#### [Task objective]
Your task is to retype the lines from the opening of the material through the line that includes "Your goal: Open". Do not copy the pictures.

#### [Provided material]
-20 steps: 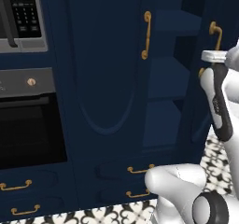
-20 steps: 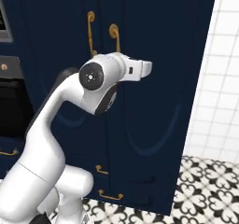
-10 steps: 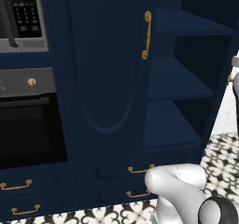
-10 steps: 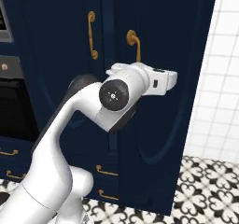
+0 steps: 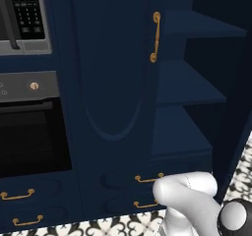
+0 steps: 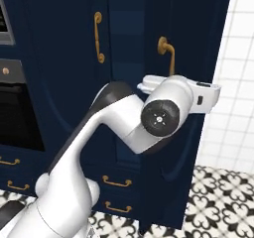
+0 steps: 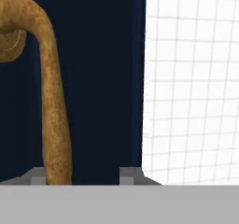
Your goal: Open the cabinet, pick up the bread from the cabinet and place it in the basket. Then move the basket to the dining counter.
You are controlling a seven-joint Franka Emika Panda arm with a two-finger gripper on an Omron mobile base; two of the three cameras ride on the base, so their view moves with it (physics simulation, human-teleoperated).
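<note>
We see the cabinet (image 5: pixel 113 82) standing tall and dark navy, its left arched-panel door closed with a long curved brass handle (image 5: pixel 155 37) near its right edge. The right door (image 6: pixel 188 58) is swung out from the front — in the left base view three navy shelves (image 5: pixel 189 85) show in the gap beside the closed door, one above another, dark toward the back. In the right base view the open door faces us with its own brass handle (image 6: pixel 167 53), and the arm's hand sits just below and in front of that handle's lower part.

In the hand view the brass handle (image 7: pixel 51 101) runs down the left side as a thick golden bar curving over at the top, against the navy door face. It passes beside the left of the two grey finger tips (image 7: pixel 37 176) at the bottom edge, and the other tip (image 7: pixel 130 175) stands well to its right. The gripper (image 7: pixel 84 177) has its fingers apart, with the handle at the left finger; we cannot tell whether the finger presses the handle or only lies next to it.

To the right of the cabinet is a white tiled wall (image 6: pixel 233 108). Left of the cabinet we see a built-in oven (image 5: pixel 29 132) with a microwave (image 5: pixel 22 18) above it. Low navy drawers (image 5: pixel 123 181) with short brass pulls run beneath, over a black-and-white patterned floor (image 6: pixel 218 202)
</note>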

#### [Solution to this exercise]
-20 steps: 
-20 steps: 
-10 steps: 
-10 steps: 
+0 steps: 
+0 steps: 
+0 steps: 
Your goal: Open the cabinet, pick up the bread from the cabinet and place it in the basket. Then move the basket to the dining counter.

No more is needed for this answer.